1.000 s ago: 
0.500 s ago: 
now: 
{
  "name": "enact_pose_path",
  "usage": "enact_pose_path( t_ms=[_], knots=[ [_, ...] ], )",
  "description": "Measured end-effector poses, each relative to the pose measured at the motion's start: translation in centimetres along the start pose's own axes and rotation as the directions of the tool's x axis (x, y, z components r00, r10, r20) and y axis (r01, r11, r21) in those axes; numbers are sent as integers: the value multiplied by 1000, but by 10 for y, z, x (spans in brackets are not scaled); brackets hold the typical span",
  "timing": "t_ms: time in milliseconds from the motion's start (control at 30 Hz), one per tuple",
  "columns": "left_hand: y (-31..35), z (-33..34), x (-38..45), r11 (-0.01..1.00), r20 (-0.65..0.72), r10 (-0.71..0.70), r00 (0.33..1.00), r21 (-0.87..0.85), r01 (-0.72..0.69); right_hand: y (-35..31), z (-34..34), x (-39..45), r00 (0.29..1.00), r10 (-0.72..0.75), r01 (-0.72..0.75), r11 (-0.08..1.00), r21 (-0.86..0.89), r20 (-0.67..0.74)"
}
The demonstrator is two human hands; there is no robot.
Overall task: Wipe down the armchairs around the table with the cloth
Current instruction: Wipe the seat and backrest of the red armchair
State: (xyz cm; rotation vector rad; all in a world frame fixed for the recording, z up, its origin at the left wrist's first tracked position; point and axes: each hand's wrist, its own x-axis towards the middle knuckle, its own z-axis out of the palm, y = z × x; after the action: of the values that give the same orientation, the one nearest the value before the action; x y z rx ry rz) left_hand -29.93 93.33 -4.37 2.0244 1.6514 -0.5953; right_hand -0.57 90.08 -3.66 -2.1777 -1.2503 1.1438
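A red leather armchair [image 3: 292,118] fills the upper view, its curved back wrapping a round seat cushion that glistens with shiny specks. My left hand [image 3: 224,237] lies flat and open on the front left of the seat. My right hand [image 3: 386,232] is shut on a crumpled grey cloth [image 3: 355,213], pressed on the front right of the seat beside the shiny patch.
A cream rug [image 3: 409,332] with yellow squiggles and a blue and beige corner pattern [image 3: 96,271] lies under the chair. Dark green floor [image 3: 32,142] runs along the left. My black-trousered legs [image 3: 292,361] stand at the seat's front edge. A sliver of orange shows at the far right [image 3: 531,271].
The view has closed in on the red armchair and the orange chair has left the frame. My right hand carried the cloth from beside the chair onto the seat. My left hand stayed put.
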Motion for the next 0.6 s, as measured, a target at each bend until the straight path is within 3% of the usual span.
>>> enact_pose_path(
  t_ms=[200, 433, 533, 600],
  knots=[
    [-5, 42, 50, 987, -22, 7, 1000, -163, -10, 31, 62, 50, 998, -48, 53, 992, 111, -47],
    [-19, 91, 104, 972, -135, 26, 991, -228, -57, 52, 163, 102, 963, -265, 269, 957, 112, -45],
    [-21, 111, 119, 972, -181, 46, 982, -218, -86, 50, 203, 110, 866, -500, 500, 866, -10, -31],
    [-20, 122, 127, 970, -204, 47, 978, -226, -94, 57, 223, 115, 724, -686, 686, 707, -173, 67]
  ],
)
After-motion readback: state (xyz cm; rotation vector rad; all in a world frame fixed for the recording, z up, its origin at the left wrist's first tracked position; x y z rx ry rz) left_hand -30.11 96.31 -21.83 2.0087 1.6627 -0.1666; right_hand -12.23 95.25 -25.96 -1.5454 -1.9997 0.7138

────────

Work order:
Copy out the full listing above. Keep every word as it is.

Finished exercise:
1.000 s ago: 
0.500 s ago: 
now: 
{
  "name": "enact_pose_path",
  "usage": "enact_pose_path( t_ms=[_], knots=[ [_, ...] ], )",
  "description": "Measured end-effector poses, each relative to the pose measured at the motion's start: translation in centimetres along the start pose's own axes and rotation as the directions of the tool's x axis (x, y, z components r00, r10, r20) and y axis (r01, r11, r21) in those axes; numbers are sent as integers: the value multiplied by 1000, but by 10 for y, z, x (spans in brackets are not scaled); brackets hold the typical span",
  "timing": "t_ms: time in milliseconds from the motion's start (control at 30 Hz), one per tuple",
  "columns": "left_hand: y (-31..35), z (-33..34), x (-38..45), r11 (-0.01..1.00), r20 (-0.65..0.72), r10 (-0.71..0.70), r00 (0.33..1.00), r21 (-0.87..0.85), r01 (-0.72..0.69); right_hand: y (-35..31), z (-34..34), x (-39..45), r00 (0.29..1.00), r10 (-0.72..0.75), r01 (-0.72..0.75), r11 (-0.08..1.00), r21 (-0.86..0.89), r20 (-0.67..0.74)"
}
The demonstrator is two human hands; there is no robot.
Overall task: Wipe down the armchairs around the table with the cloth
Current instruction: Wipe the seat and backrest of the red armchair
State: (xyz cm; rotation vector rad; all in a world frame fixed for the recording, z up, its origin at the left wrist's first tracked position; point and axes: each hand's wrist, its own x-axis towards the middle knuckle, its own z-axis out of the palm, y = z × x; after the action: of the values that give the same orientation, the one nearest the value before the action; x y z rx ry rz) left_hand -29.93 93.33 -4.37 2.0244 1.6514 -0.5953; right_hand -0.57 90.08 -3.66 -2.1777 -1.2503 1.1438
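A red leather armchair [image 3: 292,118] fills the upper view, its curved back wrapping a round seat cushion that glistens with shiny specks. My left hand [image 3: 224,237] lies flat and open on the front left of the seat. My right hand [image 3: 386,232] is shut on a crumpled grey cloth [image 3: 355,213], pressed on the front right of the seat beside the shiny patch.
A cream rug [image 3: 409,332] with yellow squiggles and a blue and beige corner pattern [image 3: 96,271] lies under the chair. Dark green floor [image 3: 32,142] runs along the left. My black-trousered legs [image 3: 292,361] stand at the seat's front edge. A sliver of orange shows at the far right [image 3: 531,271].
The view has closed in on the red armchair and the orange chair has left the frame. My right hand carried the cloth from beside the chair onto the seat. My left hand stayed put.
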Motion for the next 0.6 s, as measured, a target at each bend until the straight path is within 3% of the usual span.
>>> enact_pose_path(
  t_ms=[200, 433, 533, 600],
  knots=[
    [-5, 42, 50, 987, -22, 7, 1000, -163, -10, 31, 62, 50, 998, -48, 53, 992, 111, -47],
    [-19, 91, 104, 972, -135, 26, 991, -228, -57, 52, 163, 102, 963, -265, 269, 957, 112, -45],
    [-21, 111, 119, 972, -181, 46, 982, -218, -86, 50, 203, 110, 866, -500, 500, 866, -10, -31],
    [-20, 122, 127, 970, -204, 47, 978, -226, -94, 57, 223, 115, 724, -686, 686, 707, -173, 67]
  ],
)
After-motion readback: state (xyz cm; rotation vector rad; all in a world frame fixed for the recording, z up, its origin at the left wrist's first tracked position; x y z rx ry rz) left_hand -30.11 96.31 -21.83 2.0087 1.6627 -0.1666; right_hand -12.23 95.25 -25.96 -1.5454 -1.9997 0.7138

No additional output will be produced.